Turn the Ship Around! – A True Story of Turning Followers Into Leaders
Review by Doug Hensch
Take a quick guess at how many management and leadership books are listed on Amazon.com. The answer: over 1.1 million. It’s a little overwhelming, to say the least. And, while there are many excellent books on these two subjects, David Marquet, (retired US Navy Captain) may have just cracked the code and could change the way that you think about leadership, management and maybe even parenting, forever.
In August of 2015, a participant in an accountability workshop that I was facilitating came up to me during a break. He asked me if I wouldn’t mind showing a short video of Marquet talking about how to make others more accountable. I had not seen the video and I decided to take a chance. I was hooked when Marquet started talking about giving control to his crew. I found a couple of other videos of Marquet talking about his experiences and eventually bought Turn the Ship Around!, reading it over a weekend.

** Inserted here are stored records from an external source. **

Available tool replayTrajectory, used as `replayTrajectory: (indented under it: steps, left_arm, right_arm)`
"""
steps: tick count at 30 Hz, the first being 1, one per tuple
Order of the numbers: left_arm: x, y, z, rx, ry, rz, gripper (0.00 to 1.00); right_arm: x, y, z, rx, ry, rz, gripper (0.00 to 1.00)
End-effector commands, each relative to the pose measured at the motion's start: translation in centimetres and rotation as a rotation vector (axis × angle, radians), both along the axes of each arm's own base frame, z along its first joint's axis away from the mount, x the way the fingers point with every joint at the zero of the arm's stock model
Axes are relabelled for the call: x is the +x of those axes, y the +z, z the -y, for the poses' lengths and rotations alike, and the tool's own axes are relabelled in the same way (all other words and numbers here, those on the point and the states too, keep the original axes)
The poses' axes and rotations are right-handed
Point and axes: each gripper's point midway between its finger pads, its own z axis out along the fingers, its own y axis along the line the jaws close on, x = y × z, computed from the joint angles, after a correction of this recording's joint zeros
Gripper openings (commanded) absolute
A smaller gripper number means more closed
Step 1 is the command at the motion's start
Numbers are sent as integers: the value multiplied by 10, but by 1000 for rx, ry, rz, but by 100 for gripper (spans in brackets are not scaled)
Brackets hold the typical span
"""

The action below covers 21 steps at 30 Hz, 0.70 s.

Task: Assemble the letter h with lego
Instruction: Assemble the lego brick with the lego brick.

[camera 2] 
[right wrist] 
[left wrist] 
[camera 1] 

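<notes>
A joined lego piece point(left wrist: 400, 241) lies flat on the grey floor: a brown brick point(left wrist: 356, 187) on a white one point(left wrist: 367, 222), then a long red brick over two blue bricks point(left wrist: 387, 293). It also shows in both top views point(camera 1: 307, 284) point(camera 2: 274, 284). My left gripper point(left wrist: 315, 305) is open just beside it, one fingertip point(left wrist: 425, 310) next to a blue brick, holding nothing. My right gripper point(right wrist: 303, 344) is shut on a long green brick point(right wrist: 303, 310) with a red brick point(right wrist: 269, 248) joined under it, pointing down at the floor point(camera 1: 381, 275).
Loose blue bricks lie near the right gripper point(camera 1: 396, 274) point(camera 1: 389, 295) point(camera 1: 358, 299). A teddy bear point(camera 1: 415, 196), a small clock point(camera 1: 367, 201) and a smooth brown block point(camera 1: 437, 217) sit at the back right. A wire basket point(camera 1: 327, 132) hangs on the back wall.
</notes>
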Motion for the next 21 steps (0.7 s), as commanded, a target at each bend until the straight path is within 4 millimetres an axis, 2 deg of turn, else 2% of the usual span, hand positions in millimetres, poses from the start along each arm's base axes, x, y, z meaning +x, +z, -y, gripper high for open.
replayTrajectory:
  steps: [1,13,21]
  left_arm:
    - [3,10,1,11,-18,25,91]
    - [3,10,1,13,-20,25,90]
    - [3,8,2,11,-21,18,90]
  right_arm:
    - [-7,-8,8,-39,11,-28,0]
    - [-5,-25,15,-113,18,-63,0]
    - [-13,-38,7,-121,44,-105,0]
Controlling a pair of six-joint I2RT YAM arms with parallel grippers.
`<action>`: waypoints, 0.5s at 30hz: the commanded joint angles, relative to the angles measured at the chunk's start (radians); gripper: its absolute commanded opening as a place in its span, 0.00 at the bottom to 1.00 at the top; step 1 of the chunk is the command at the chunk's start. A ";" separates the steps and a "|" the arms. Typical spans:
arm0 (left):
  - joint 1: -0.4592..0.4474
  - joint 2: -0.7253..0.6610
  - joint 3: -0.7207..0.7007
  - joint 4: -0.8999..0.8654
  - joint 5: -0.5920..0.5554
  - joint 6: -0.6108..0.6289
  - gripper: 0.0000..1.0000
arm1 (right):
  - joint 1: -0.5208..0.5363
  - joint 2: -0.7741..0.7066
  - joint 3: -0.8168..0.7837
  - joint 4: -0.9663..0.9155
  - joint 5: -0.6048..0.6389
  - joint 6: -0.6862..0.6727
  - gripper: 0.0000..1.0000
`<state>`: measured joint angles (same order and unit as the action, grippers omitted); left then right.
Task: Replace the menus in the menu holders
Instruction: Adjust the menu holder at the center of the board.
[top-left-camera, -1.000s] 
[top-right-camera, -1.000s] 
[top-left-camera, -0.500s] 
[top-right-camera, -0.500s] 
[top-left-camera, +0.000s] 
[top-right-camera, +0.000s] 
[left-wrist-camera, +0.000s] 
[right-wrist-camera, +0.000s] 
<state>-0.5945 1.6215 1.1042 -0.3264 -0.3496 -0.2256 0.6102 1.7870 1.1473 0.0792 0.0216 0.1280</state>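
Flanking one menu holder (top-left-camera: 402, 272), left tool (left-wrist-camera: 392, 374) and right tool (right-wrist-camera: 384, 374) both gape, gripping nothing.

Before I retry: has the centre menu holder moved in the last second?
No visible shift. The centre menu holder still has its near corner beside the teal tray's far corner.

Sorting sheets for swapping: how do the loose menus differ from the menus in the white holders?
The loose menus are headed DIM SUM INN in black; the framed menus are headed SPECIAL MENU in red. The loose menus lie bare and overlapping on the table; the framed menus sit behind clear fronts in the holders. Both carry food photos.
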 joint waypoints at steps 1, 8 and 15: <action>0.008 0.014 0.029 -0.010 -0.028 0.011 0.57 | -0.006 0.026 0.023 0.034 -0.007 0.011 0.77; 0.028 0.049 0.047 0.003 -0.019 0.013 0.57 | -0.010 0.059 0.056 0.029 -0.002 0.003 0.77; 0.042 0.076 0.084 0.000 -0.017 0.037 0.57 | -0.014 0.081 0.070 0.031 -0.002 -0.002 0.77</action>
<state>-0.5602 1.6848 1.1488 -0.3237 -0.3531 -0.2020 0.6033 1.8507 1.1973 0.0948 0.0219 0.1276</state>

The foundation of Marquet’s theory is that we need to reconsider the “leader-follower” paradigm. This worked through most of the modern history when all we needed was the output of someone’s hands or the strength of their back. When things are going well, “leader-follower” is incredibly seductive. Marquet writes, “It is precisely the success of the top-down, leader-follower structure that makes it so appealing. As long as you are measuring performance over just the short run, it can be effective. Officers are rewarded for being indispensable, for being missed after they depart. When the performance of a unit goes down after an officer leaves, it is taken as a sign that he was a good leader, not that he was ineffective in training his people properly.” Instead, consider that everyone is an autonomous individual and start thinking “leader-leader.”
After considering this new foundation of everyone as a leader, Marquet suggests a three-point model: Control, Competence and Clarity
At the heart of Edward Deci’s model of motivation and well being are autonomy, competence and relatedness. Deci concludes that while being competent in what you do and loved by others is critical, autonomy trumps them both, in the end. Marquet rightly concludes that this is the heart of his theory, as well. In fact, after one highly visible mistake he made while telling the Navigator to increase the sub’s speed, he vowed never to give another order.
He replaced orders with intentions. After meeting with his officers, he put the word out that everyone on the sub was now a leader and to effectively run the ship, those at lower levels of the hierarchy would now say, “I intend to…” when it was time to check a valve, submerge the sub or fix a problem. This was not just another empowerment program, as Marquet sees them as fundamentally flawed because they start with the assumption that one person is giving power to another. This rhetoric ends up being disempowering for a variety of reasons.
Letting go of Control doesn’t work very well if your team is not capable of doing their jobs. In fact, pushing Control down the ladder puts more of a burden on technical Competence. Marquet and his crew became relentless about training and feedback.
One of the most important things a submarine can do is stay quiet and listen for other activity under and above water. It is not completely uncommon for crew members to accidentally open a valve too quickly which can cause problems with silence and detection of other vessels. One day, Marquet told me, he walked around the ship and started telling everyone to begin self-reporting their mistakes. “Would you rather that we came hunting for your mistakes? Do you like that?” he said. Marquet would literally walk down to any crew member that reported their own mistake and congratulate them on the spot in front of their peers. It quickly became not only acceptable to self-report but part of the culture. And, the ship got quieter, much quieter.
Bum Phillips, one of the most colorful NFL coaches of the 1970s and 1980s once said, “There are two types of players that ain’t worth a damn…those that don’t do what you tell ’em and those that only do what you tell ’em.”
People in leadership positions often tell me they want their employees to think and act like leaders. Don’t wait for marching orders. Make decisions and take calculated risks. This is only possible if employees know the organization’s vision, mission and values by heart. Having this information gives employees the criteria by which to act and make decisions.
Marquet recommends a number of actions that can be taken by any leader and a make a great deal of sense for just about any organization:
- Share your guiding principles every chance you get. Then, share them, again.
- Ask people in your organization to tell you why you exist and what you are all about.
- Give immediate praise and recognition for great work that supports your mission.
- Have employees write their own performance evaluations…a year in advance.
Last weekend, my oldest son (12) came to me and asked, “Dad, can I play Xbox?” I paused, looked at him and didn’t answer. Then, he said, “Dad, I intend to play XBox. I have been reading a lot this morning. I got some exercise and all my chores are done.” My reply: “Very well.”
If you’re in the market for an innovative way to shake up your leadership style and your organization is under-performing, this is a must-read for you. Turn the Ship Around! is a simple, proven leadership book that confirms you don’t have to be the greatest leader to bring out the best in your people.